With the increasing number of pancreaticoduodenectomies performed for benign or low-grade indications, the population of long-term survivors continues to grow, making this clinical situation increasingly common. Pancreaticoduodenectomy (PD) leads to chronic biliary reflux into the stomach. We hypothesised that this chronic exposure may induce sustained gastric inflammation and, over time, promote gastric carcinogenesis.

Aim: To determine whether pancreaticoduodenectomy is a risk factor for gastric adenocarcinoma.

This study had two complementary components:

-Multicenter ambispective endoscopic cohort:All adults who had undergone PD more than 10 years earlier systematically underwent upper gastrointestinal endoscopy.In the prospective cohort, endoscopy was performed as part of the study and included bile reflux, chromoendoscopy, and standardized, staged gastric biopsies with centralized pathological review.In the retrospective cohort, we extracted data from any upper endoscopy performed >10 years after PD, including detailed endoscopic findings and corresponding histopathology.

-Nationwide population-based analysis: using the French nationwide claims database, to estimate the incidence of gastric adenocarcinoma in patients ≥5 years after PD.

The primary endpoint was the diagnosis of gastric adenocarcinoma >10 years after PD. Secondary endpoints were the presence of preneoplastic gastric lesions and the identification of associated risk factors.

A total of 143 patients were included: 50% were male; age at PD was 53±13.3 years; mean follow-up was 16.1±5.4 years. Endoscopic evaluation was prospective in 68 patients (48%) and retrospective in 75 (52%). Indications for PD were malignant tumors in 50% (including 17% neuroendocrine tumors) and benign/low-grade lesions with malignant potential in 40% (including 30% IPMN).

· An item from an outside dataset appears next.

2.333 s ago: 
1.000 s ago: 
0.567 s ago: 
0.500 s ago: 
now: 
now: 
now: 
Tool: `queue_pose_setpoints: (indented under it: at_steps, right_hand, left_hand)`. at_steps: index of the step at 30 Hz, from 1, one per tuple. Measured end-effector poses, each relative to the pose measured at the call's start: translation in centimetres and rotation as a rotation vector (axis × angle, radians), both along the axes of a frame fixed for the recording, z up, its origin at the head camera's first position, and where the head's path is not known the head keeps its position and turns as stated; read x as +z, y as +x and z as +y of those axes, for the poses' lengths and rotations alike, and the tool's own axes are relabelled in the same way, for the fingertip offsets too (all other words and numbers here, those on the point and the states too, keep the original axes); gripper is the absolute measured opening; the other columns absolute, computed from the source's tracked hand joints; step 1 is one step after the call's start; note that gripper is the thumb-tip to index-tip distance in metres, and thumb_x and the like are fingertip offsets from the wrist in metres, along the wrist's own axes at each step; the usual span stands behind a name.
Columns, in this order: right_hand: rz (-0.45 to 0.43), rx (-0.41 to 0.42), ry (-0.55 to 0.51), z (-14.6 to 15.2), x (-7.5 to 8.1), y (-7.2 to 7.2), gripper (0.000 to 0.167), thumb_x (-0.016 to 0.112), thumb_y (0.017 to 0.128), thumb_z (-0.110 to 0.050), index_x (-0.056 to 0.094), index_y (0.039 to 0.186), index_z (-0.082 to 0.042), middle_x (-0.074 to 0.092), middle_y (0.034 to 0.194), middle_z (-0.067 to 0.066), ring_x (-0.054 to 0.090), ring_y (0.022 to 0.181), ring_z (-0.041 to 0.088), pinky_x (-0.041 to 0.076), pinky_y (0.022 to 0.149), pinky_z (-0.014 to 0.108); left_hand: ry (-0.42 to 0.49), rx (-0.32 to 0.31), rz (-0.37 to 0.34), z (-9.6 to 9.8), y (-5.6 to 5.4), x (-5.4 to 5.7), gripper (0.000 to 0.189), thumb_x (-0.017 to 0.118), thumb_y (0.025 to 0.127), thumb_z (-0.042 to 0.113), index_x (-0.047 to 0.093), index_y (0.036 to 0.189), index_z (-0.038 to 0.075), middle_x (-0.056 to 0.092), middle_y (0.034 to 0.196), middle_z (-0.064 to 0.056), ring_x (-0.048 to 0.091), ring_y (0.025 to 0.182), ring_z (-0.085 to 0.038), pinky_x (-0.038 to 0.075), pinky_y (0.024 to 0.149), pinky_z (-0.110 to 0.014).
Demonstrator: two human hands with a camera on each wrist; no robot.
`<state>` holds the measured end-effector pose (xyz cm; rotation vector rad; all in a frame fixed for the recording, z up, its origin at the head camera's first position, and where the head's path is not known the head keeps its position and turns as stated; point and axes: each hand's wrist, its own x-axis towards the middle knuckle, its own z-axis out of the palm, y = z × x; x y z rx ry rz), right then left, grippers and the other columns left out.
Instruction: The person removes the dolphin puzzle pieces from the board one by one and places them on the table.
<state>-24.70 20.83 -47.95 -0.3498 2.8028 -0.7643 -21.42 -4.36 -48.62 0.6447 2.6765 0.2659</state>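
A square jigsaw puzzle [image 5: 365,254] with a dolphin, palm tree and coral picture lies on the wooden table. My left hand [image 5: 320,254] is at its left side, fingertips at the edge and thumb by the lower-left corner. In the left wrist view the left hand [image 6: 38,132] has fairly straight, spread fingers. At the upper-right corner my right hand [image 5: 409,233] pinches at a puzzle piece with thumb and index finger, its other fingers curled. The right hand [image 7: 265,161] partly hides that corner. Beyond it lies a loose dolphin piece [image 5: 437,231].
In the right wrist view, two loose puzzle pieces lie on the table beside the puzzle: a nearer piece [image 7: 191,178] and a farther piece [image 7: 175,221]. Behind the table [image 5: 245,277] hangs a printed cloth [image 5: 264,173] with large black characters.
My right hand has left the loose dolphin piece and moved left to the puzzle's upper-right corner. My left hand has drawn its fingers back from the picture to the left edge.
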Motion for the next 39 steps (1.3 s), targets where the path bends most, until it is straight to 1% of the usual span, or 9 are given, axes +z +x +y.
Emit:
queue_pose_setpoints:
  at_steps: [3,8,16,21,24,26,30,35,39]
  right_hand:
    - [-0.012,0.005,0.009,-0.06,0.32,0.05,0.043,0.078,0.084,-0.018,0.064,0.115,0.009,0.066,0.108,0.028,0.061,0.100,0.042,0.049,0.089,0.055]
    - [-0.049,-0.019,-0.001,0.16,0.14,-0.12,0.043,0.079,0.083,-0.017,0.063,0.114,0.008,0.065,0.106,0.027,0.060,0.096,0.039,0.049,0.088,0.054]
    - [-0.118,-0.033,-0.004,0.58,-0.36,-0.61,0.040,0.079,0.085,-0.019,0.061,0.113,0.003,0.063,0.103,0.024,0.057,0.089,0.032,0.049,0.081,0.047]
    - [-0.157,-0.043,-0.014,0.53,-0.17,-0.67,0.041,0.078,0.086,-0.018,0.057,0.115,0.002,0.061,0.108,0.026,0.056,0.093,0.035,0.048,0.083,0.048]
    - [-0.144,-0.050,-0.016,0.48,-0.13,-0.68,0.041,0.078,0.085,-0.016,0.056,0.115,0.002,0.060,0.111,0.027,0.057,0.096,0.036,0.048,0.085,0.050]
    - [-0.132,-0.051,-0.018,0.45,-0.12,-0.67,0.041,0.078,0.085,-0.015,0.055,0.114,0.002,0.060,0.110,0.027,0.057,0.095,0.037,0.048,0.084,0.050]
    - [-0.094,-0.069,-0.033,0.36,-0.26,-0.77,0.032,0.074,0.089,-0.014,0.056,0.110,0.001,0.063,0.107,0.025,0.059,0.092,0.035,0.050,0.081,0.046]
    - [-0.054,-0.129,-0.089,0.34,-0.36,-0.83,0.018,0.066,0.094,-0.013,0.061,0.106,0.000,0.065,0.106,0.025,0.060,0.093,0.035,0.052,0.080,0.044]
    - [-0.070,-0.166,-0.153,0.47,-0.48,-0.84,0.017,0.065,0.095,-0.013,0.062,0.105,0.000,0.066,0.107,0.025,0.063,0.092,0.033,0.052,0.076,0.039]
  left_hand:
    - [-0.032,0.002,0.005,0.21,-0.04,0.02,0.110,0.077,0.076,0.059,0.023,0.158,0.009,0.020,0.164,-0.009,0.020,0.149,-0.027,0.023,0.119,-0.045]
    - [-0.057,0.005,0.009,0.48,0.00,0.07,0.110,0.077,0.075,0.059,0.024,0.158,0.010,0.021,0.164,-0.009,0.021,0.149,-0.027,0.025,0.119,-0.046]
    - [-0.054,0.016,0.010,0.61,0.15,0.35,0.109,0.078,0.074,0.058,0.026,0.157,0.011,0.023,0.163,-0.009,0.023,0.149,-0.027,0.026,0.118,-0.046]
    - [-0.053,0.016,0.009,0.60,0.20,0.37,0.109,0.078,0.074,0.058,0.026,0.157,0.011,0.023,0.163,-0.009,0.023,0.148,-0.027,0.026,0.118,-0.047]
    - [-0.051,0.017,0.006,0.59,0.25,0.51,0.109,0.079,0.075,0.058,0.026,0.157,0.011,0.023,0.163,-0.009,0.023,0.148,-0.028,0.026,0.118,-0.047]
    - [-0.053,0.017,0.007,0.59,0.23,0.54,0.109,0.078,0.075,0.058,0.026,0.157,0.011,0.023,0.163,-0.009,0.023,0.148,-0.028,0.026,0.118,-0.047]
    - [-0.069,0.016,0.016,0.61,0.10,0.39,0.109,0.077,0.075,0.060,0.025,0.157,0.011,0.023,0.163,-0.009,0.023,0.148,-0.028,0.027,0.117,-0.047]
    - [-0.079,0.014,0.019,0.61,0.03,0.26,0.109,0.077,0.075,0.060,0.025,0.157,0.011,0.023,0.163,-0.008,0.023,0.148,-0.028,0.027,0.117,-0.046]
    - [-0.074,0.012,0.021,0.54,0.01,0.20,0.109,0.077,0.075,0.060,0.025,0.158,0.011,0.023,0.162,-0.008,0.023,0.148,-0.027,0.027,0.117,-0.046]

Among them, 10 developed gastric adenocarcinoma (7%), with a median time to diagnosis of 13.5 years. Tumors were located on or adjacent to the gastrojejunal anastomosis and were predominantly poorly differentiated. Symptoms associated with cancer were persistent nausea (p=0.008) and gastrointestinal bleeding (p=0.018), including iron-deficiency anemia.

Preneoplastic lesions were identified in 16% of patients with gastric biopsies (n=126): high-grade dysplasia 1%, low-grade dysplasia 8%, and intestinal metaplasia 7%. These patients were significantly more likely to have hereditary cancer predispositions (Lynch, FAP, MEN, or other; p=0.002) and to report persistent nausea (p=0.01). No significant associations were observed with smoking status, Helicobacter pylori infection, type of pancreatic anastomosis, biliary reflux or pylorus preservation.

In the population-based national analysis, among 9,957 patients who had undergone PD more than 5 years earlier (2009–2018), 0.7% developed gastric cancer (71 patients). All cancers occurred more than 8 years after PD. Two-thirds of the cohort were between 5 and 10 years post-surgery at the time of analysis.

Gastric adenocarcinoma after PD is not a rare event. While the risk appears negligible within the first 10 years, our large cohort shows that beyond 10 years the risk rises sufficiently to justify endoscopic surveillance with systematic staged biopsies. Patients should be informed of key alarm symptoms (persistent nausea, anemia, or gastrointestinal bleeding) which warrant urgent upper endoscopy.